>>>
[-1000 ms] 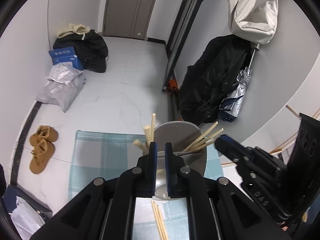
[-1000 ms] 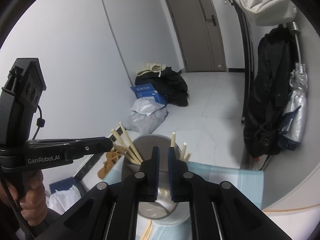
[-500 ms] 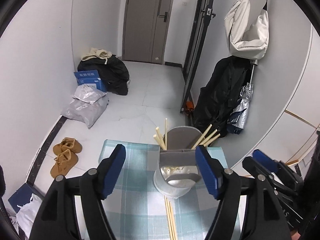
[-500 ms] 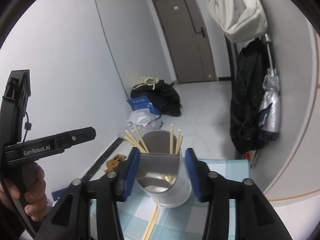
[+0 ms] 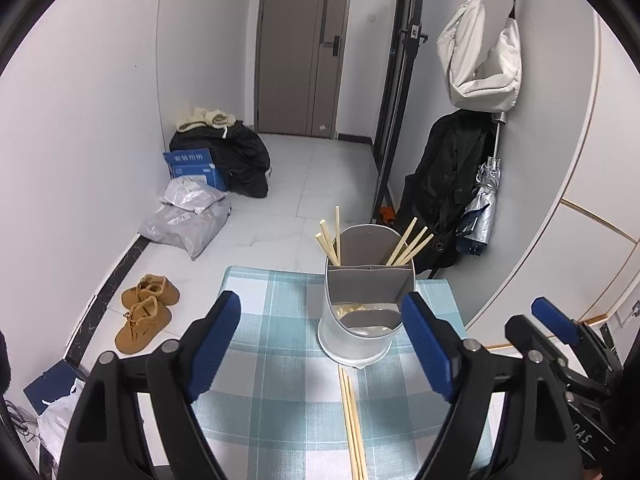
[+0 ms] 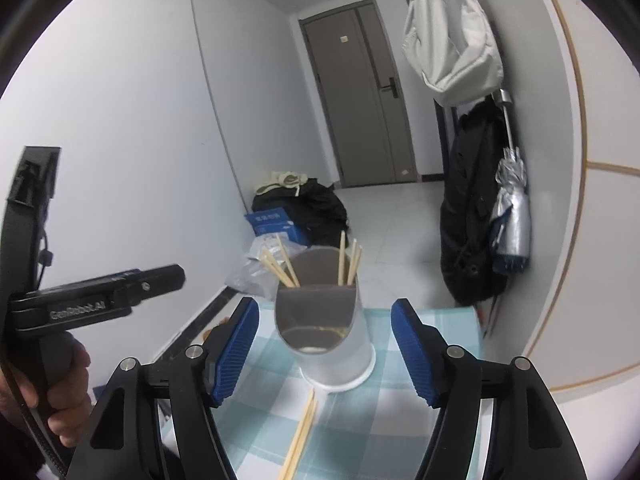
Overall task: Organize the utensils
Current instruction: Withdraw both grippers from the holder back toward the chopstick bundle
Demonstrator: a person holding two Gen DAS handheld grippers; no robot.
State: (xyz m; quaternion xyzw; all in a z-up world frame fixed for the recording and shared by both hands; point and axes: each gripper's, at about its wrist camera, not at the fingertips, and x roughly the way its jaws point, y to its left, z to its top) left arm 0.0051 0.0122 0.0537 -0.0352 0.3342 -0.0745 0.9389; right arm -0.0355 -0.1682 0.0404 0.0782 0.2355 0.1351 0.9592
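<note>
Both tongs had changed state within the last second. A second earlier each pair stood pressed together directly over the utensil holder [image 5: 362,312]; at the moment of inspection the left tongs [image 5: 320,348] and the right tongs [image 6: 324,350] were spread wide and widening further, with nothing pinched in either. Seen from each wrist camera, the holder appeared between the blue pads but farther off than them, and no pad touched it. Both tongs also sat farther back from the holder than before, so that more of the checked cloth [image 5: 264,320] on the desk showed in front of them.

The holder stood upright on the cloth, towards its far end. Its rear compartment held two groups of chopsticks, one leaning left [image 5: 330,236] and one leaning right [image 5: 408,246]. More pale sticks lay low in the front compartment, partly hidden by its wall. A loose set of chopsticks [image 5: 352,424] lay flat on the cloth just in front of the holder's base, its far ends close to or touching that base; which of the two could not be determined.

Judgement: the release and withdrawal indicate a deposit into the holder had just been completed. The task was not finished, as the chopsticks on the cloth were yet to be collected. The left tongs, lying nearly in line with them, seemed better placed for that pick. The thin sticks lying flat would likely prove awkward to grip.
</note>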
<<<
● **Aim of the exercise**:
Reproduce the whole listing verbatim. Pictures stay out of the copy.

● **Response to this exercise**:
[-1000 ms] 
[-1000 ms] 
[-500 ms] 
[-500 ms] 
[+0 ms] 
[+0 ms] 
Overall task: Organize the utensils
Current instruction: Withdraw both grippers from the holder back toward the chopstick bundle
Demonstrator: a person holding two Gen DAS handheld grippers; no robot.
State: (xyz m; quaternion xyzw; all in a z-up world frame fixed for the recording and shared by both hands; point and axes: each gripper's, at about its wrist camera, not at the fingertips, and x roughly the way its jaws point, y to its left, z to its top) left arm 0.0051 0.0122 0.0537 -0.0352 0.3342 -0.0745 0.9389; right arm -0.0355 -0.1682 0.0404 0.0782 0.2355 0.1351 0.9592
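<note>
Both tongs had changed state within the last second. A second earlier each pair stood pressed together directly over the utensil holder [image 5: 362,312]; at the moment of inspection the left tongs [image 5: 320,348] and the right tongs [image 6: 324,350] were spread wide and widening further, with nothing pinched in either. Seen from each wrist camera, the holder appeared between the blue pads but farther off than them, and no pad touched it. Both tongs also sat farther back from the holder than before, so that more of the checked cloth [image 5: 264,320] on the desk showed in front of them.

The holder stood upright on the cloth, towards its far end. Its rear compartment held two groups of chopsticks, one leaning left [image 5: 330,236] and one leaning right [image 5: 408,246]. More pale sticks lay low in the front compartment, partly hidden by its wall. A loose set of chopsticks [image 5: 352,424] lay flat on the cloth just in front of the holder's base, its far ends close to or touching that base; which of the two could not be determined.

Judgement: the release and withdrawal indicate a deposit into the holder had just been completed. The task was not finished, as the chopsticks on the cloth were yet to be collected. The left tongs, lying nearly in line with them, seemed better placed for that pick. The thin sticks lying flat would likely prove awkward to grip.
</note>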

The answer is complete, and the exercise is done.